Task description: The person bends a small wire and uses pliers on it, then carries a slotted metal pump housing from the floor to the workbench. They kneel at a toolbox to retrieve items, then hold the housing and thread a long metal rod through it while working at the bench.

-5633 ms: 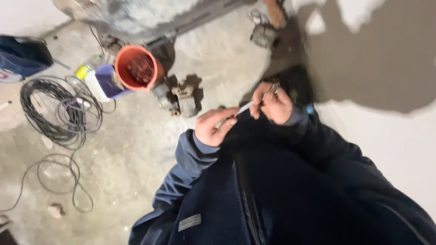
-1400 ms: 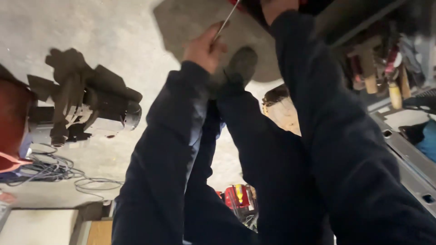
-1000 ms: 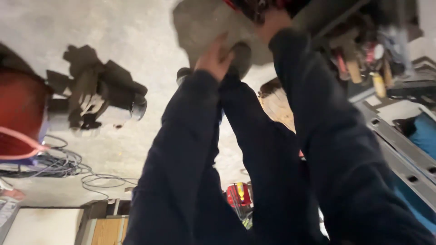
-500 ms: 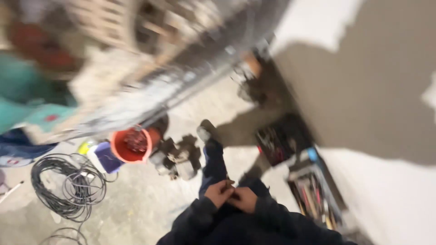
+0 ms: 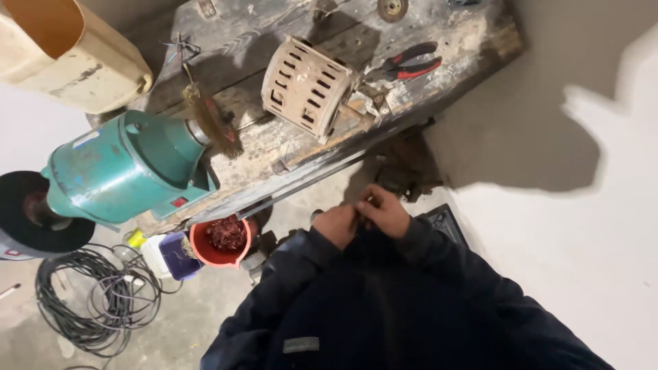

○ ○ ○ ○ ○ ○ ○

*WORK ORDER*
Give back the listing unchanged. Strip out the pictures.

*WORKED SOLUTION*
Task description: The person bends a small wire and uses pliers on it, then carries a slotted metal pump housing from the floor to the workbench. They kneel at a toolbox to retrieve items, then hold the housing and thread a long metal rod through it while working at the bench.

-5633 ms: 
-1400 ms: 
-1000 ms: 
-500 ms: 
+0 ms: 

Nothing further remains to be added to the answer.